▶ [Task statement]
Could you return the entire listing below exactly as written?

▶ [Dataset content]
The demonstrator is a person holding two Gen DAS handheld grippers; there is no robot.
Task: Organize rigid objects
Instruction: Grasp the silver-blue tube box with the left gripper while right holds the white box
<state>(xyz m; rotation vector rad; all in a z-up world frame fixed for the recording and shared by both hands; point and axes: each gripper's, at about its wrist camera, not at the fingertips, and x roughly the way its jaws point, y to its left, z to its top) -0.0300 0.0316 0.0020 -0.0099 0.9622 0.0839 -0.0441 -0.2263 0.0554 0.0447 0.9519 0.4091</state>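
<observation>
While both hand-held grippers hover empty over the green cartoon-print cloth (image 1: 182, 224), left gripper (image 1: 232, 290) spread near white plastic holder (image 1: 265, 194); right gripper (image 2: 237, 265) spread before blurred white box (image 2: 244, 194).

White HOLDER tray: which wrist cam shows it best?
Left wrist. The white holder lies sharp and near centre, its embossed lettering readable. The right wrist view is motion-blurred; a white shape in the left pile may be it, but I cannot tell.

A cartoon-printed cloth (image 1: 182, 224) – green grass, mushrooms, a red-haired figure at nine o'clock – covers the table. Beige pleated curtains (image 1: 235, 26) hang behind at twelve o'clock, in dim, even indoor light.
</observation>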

▶ [Written answer]
The demonstrator is a person holding two Gen DAS handheld grippers; there is no robot.
Task: Organize rigid objects
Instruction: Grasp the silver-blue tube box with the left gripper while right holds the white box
<state>(xyz m; rotation vector rad; all in a z-up world frame fixed for the recording and shared by both hands; point and axes: each gripper's, at about its wrist camera, not at the fingertips, and x roughly the way its jaws point, y to its left, z to its top) -0.0300 0.0316 0.0020 -0.0099 0.9622 0.0839 -0.0441 -0.2263 0.0554 0.0447 0.9519 0.4091</state>
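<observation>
While both hand-held grippers hover empty over the green cartoon-print cloth (image 1: 182, 224), left gripper (image 1: 232, 290) spread near white plastic holder (image 1: 265, 194); right gripper (image 2: 237, 265) spread before blurred white box (image 2: 244, 194).

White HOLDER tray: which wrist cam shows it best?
Left wrist. The white holder lies sharp and near centre, its embossed lettering readable. The right wrist view is motion-blurred; a white shape in the left pile may be it, but I cannot tell.

A cartoon-printed cloth (image 1: 182, 224) – green grass, mushrooms, a red-haired figure at nine o'clock – covers the table. Beige pleated curtains (image 1: 235, 26) hang behind at twelve o'clock, in dim, even indoor light.
</observation>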

The response is now finished.